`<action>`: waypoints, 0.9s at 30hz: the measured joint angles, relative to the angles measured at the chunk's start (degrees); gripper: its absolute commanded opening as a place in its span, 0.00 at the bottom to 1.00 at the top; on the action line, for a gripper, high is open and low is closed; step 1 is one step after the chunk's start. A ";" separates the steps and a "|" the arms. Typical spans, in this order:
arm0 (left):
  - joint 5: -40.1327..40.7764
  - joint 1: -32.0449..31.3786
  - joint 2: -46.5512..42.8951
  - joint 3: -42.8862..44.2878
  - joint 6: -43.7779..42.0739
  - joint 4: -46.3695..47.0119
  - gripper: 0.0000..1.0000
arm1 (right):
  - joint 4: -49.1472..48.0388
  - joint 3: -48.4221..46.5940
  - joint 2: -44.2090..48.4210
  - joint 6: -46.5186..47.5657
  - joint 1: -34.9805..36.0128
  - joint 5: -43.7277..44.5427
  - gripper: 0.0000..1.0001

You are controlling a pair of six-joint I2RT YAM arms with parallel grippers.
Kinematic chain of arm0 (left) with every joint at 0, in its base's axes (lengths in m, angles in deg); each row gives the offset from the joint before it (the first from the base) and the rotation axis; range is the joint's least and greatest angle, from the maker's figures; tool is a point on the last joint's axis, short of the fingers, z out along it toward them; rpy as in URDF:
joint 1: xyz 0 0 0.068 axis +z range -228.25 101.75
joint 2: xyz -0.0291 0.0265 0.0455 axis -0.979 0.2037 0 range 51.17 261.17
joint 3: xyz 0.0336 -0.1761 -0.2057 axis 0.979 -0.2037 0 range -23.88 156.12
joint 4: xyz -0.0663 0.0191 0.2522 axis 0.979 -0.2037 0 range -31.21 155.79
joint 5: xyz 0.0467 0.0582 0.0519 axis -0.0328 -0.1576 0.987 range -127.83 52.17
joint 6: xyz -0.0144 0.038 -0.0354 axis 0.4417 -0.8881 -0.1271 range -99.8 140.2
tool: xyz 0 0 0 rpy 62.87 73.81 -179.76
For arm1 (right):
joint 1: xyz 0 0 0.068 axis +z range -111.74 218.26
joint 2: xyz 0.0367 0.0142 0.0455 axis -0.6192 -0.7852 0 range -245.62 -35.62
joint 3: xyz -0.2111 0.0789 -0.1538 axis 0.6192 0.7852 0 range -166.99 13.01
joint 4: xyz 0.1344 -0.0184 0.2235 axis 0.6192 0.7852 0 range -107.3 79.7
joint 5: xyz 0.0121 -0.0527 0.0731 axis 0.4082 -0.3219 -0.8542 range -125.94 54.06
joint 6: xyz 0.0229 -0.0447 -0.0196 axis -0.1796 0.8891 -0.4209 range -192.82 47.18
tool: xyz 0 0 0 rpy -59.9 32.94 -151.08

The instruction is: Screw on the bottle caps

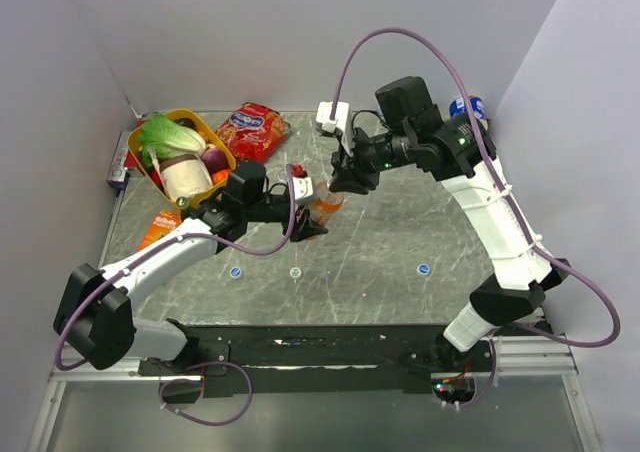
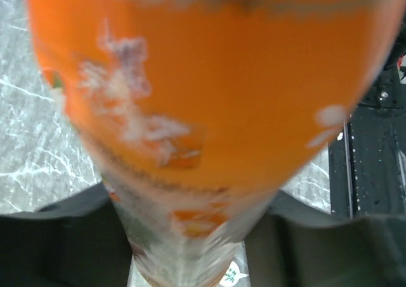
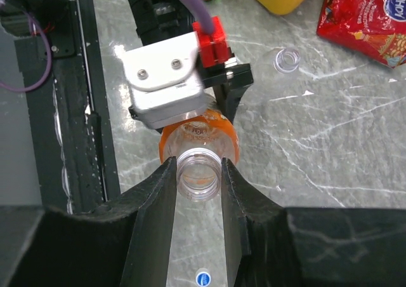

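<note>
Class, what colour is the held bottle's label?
The label on the bottle is orange with whitish marks; left wrist view shows it best.

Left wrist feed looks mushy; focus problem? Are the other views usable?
Left wrist: orange bottle too close, blurred, filling the frame. Right wrist: sharp on its open neck, between the fingers of the right tool. Top external: evenly lit, in focus.

Robotics lab test cell, plain pale walls point(image 1: 300, 42) around a grey marbled tabletop point(image 1: 380, 252), left arm point(image 1: 160, 257) and right arm point(image 1: 505, 237) mounted at its near edge, purple cables point(image 1: 395, 31) trailing
</note>
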 measured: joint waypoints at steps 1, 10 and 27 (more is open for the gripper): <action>-0.31 0.02 0.00 0.00 -0.28 0.07 0.47 | -0.63 0.37 0.13 -0.26 -0.17 -0.39 0.00; 3.67 0.81 -0.68 4.68 -3.91 -10.75 0.37 | -11.15 15.82 9.77 -3.30 -3.41 -2.60 0.83; 19.10 19.87 -27.63 8.13 9.38 -16.63 0.01 | -11.85 26.58 5.38 15.30 -1.64 -5.66 0.78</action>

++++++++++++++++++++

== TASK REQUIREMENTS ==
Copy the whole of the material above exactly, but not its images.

== EXERCISE ANSWER ==
`<action>`: waypoints, 0.9s at 30hz: the measured joint angles, relative to the angles measured at the chunk's start (degrees); gripper: its absolute commanded opening as a place in its span, 0.00 at the bottom to 1.00 at the top; on the action line, for a gripper, high is open and low is closed; step 1 is one step after the chunk's start. A ";" separates the steps and a "|" the arms. Typical spans, in this order:
arm0 (left):
  - joint 5: -40.1327..40.7764
  - joint 1: -32.0449..31.3786
  - joint 2: -46.5512..42.8951
  - joint 3: -42.8862..44.2878
  - joint 6: -43.7779..42.0739
  - joint 4: -46.3695..47.0119
  - gripper: 0.0000..1.0000
arm1 (right):
  - joint 4: -49.1472..48.0388
  - joint 3: -48.4221..46.5940
  - joint 2: -44.2090..48.4210
  - joint 6: -46.5186..47.5657
  - joint 1: -34.9805..36.0128
  - joint 5: -43.7277..44.5427
  - gripper: 0.0000..1.0001

You are controlling a pair of six-joint I2RT YAM arms with parallel grippers.
Kinematic chain of arm0 (left) with every joint at 0, in its base's axes (lengths in m, angles in deg); each row gives the offset from the joint before it (the first from the base) and the rotation axis; range is the joint's least and greatest angle, from the maker's figures; tool is a point on the last joint's axis, short of the fingers, z out along it toward them; rpy as in URDF:
joint 1: xyz 0 0 0.068 axis +z range -228.25 101.75
joint 2: xyz -0.0291 0.0265 0.0455 axis -0.979 0.2037 0 range 51.17 261.17
joint 3: xyz 0.0336 -0.1761 -0.2057 axis 0.979 -0.2037 0 range -23.88 156.12
joint 4: xyz -0.0663 0.0191 0.2522 axis 0.979 -0.2037 0 range -31.21 155.79
joint 5: xyz 0.0467 0.0582 0.0519 axis -0.0328 -0.1576 0.987 range -127.83 52.17
joint 6: xyz -0.0144 0.038 -0.0354 axis 0.4417 -0.8881 -0.1271 range -99.8 140.2
tool: xyz 0 0 0 rpy 62.87 73.81 -179.76
For arm1 (right):
joint 1: xyz 0 0 0.068 axis +z range -111.74 218.26
joint 2: xyz 0.0367 0.0142 0.0455 axis -0.6192 -0.7852 0 range -245.62 -35.62
joint 3: xyz -0.2111 0.0789 -0.1538 axis 0.6192 0.7852 0 range -166.99 13.01
joint 4: xyz 0.1344 -0.0184 0.2235 axis 0.6192 0.7852 0 range -107.3 79.7
joint 5: xyz 0.0121 -0.0527 0.0731 axis 0.4082 -0.3219 -0.8542 range -125.94 54.06
joint 6: xyz 0.0229 -0.0447 -0.0196 axis -0.1796 0.8891 -0.4209 range -192.82 47.18
tool: xyz 0 0 0 rpy -59.9 32.94 -151.08

The instruction is: Screw on the bottle caps


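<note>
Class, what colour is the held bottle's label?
The label on the bottle is orange with whitish marks; left wrist view shows it best.

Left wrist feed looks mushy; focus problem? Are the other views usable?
Left wrist: orange bottle too close, blurred, filling the frame. Right wrist: sharp on its open neck, between the fingers of the right tool. Top external: evenly lit, in focus.

Robotics lab test cell, plain pale walls point(image 1: 300, 42) around a grey marbled tabletop point(image 1: 380, 252), left arm point(image 1: 160, 257) and right arm point(image 1: 505, 237) mounted at its near edge, purple cables point(image 1: 395, 31) trailing
</note>
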 measured: joint waypoints at steps 1, 10 and 27 (more is open for the gripper): <action>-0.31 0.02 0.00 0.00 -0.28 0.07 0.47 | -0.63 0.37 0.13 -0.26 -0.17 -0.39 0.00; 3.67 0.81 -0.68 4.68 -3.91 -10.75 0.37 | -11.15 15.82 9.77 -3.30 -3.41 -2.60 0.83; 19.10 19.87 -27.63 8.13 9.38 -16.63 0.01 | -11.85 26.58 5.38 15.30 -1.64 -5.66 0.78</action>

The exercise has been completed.